Пусть согласится, Творец милосердный, пусть он согласится!
Глава 11
— Благодарю, справлюсь сам. — сказал судья. — С этим вашим подчинением разума никогда не поймешь, говорит ли человек то, что думает на самом деле, или то, что его заставил говорить одаренный, ведущий допрос.
— Вы хотите меня в чем-то обвинить?
— Это вы пытаетесь обвинить меня в некомпетентности. Не в первый раз, к слову.
— Неправда. Тот раз — в превышении полномочий. И судя по тому, что первый допрос длится…
— Закон не оговаривает продолжительность одного допроса.
До Гуннара, наконец, дошло. Судья прекрасно понял, что он невиновен. Но то ли поторопился доложить, что нашел душегуба, то ли его тоже по головке не погладят, если не найдет. Так что висеть ему снова, пока не сообразит дурной своей головой, зачем же он все-таки убил этак затейливо, или кто его нанял… Нет, все же…
— Надо было рубить, — сказал он вслух. И расхохотался.
Ну правда, смешно ведь. Этак еще и заговор какой раскроется. За место в городском совете их степенства грызлись так, что волки лесные в сравнении с ними — сущие младенцы. Кто-нибудь обязательно воспользуется поводом. Впрочем, ему-то что до того, и так и этак покойник.
— Он у вас не двинулся часом?
А это мысль.
— Верую во единого Творца неба и Земли, и всех тварей, что на ней и в воде, и в…
И правда, хорошо вдолбили. Вот уж не думал, что пригодится. Смешно. Смеяться тоже было больно, но и остановиться не получалось. А, может, он уже и не притворяется? Может, правда рехнулся? Покажи дурачку палец — смеяться будет. Особенно смешно то, что не будет никакой каторги. Или палач «ошибется», или втихую в камере придушат, чтобы не прочухался да не начал снова отпираться, когда до суда дойдет. Слишком уж много внимания к этой смерти. И стоило столько терпеть, если он так и этак покойник, а мертвецу плевать на позор?
Судья выругался. Ну да, признания безумца не считаются. И свидетель, как на грех…
— Прикидывается. Вы не представляете, насколько они изворотливы.
— Отчего же, представляю. Я пошлю за лекарем, чтобы проверил.
— Не стоит. Погодите.
Судья отошел от двери. Гуннар все же поймал ничего не выражающий взгляд Руни. А если та черная тень — все же он? Кажется, тот был ниже, но именно что кажется… Если это все же его рук дело, то понятно, почему он рвется разузнать у судьи, что к чему.

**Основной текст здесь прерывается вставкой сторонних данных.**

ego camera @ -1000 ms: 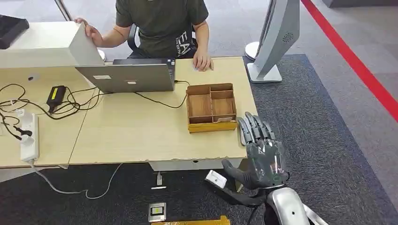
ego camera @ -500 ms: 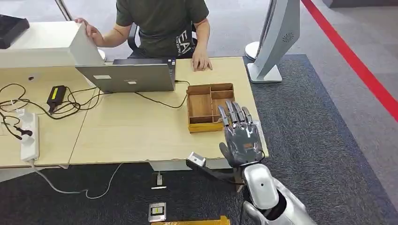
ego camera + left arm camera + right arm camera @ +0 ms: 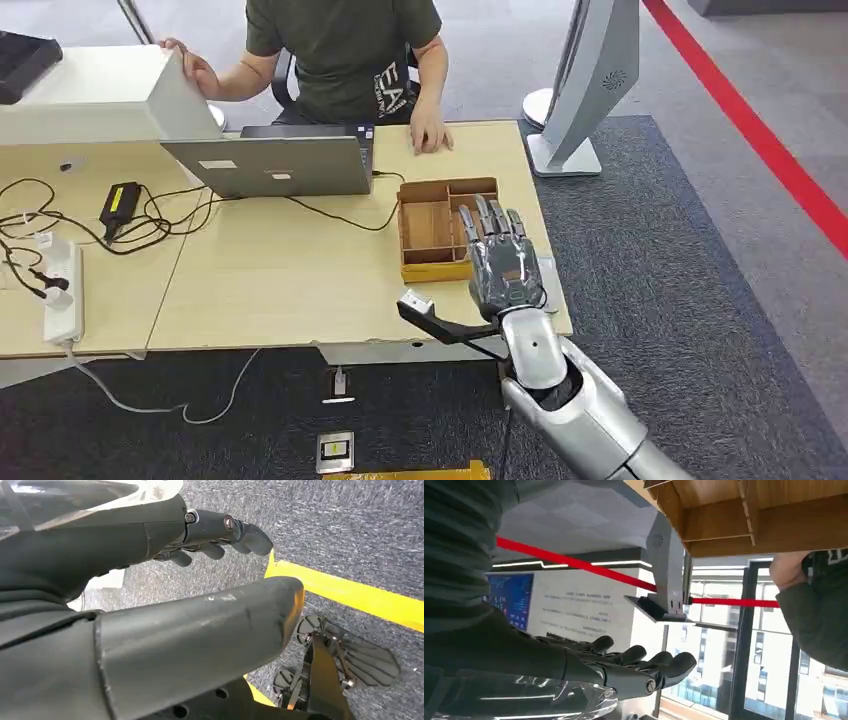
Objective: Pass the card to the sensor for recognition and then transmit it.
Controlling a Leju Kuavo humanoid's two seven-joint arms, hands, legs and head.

И не помочь хочет, подчинив разум, а заставить сказать то, что ему нужно. Не получилось. И это тоже невероятно смешно. Гуннар продолжал хихикать, когда судья снова присел напротив, заглядывая в лицо.
— Пожалуй, вы правы, пусть отдохнет, пока и в самом деле не свихнулся. Странно, вроде крепкий. — Он выпрямился. — Я и сам устал, если начистоту.
— Понимаю. Позволите угостить вас обедом?
— С чего бы такая щедрость?
— Можете считать это попыткой примирения. Глупая вражда между стражей и судом началась до нас и не нами закончится, но делить-то нам на самом деле особо нечего.
Судья, полуобернувшись, махнул рукой, мол, пока хватит. Веревка ослабла, и, не удержавшись, Гуннар рухнул на бок и снова провалился в темноту.
Очнулся он в камере, может быть, и в той же самой, кто там разберет, когда всего освещения — отблески факела откуда-то из конца коридора. В этот раз караульный по ту сторону решетки не торчал — и правда, теперь уже незачем, Гуннар и до поганого ведра без помощи не доберется.